As with anything there are two sides to learning trading, the approach, process or method that will be used and second, the correct mindset to apply that approach or method. However, there are hundreds of small steps involved in learning to trade well that add up to create the overall picture.

Here is a thought that I hope will encourage a novice trader to enjoy the process and realize that all steps are necessary, even the painful ones, and resign themselves to however long their personal journey takes them – “Trading is a journey, if you miss one step or several steps in the process one of them just might be the key for you that would put it all together”.
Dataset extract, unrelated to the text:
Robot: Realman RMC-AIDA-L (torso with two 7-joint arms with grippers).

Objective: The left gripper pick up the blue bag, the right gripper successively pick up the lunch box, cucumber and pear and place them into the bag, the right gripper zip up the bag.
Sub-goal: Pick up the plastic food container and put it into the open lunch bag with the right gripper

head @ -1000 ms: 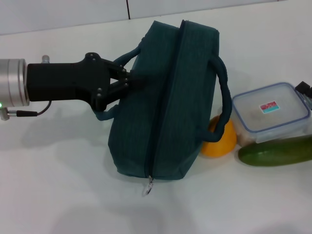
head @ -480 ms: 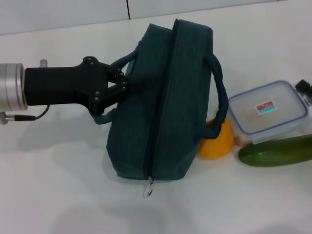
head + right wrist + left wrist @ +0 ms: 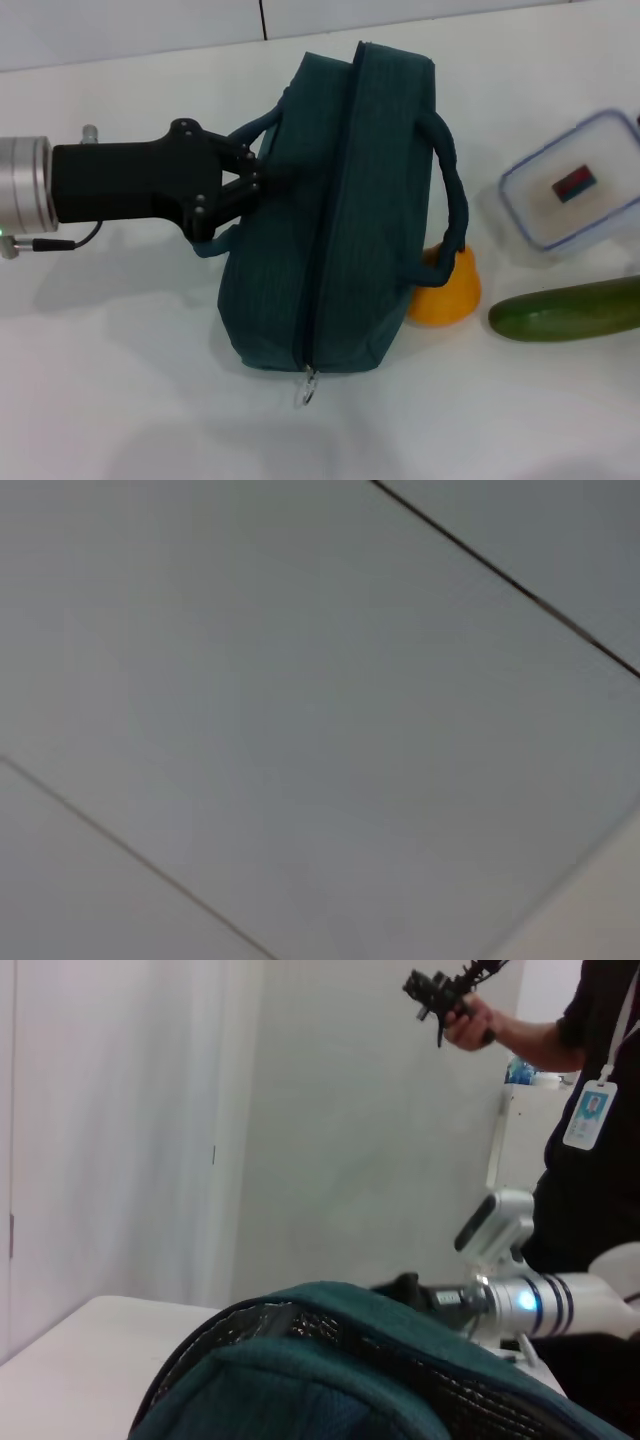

Think of it in these terms, if you were putting together a jigsaw puzzle and decided to randomly remove several pieces of puzzle, that puzzle would never be complete without those pieces. Each piece, no matter how small, must be in place in order for the larger picture to be viewed in full.

Building a solid and resilient trading business is also a lot like building a skyscraper. You MUST start with the foundations and make them solid and able to withstand all that the elements can throw at it, so that it won’t collapse during the first wind storm. Once the foundations are complete then the central core rises up from the ground and the fancy façade is added to the outside. If any one of the small steps along the way is omitted or neglected, the whole building is incomplete and won’t withstand the rigours of use and attacks from the external elements.

Much like a trading business – if it is patiently built from the ground up, it will withstand the rigors of the markets and still be around in many years time – unlike the traders who attempt to shortcut the learning process!


  • David Payne says:

    Thanks again Gary for your refreshingly honest pointers, I value your insights.

  • Robin Moseby says:

    Thanks Garry and one of the small steps is small risk management – some advisers suggest no more than 1 % of your trading capital on a trade and no more than 3% at any one time on all open trades and every trade has a stop loss put on at the same time as the trade.

    There would be different rules for “investors” who typically are looking at longer term trading periods.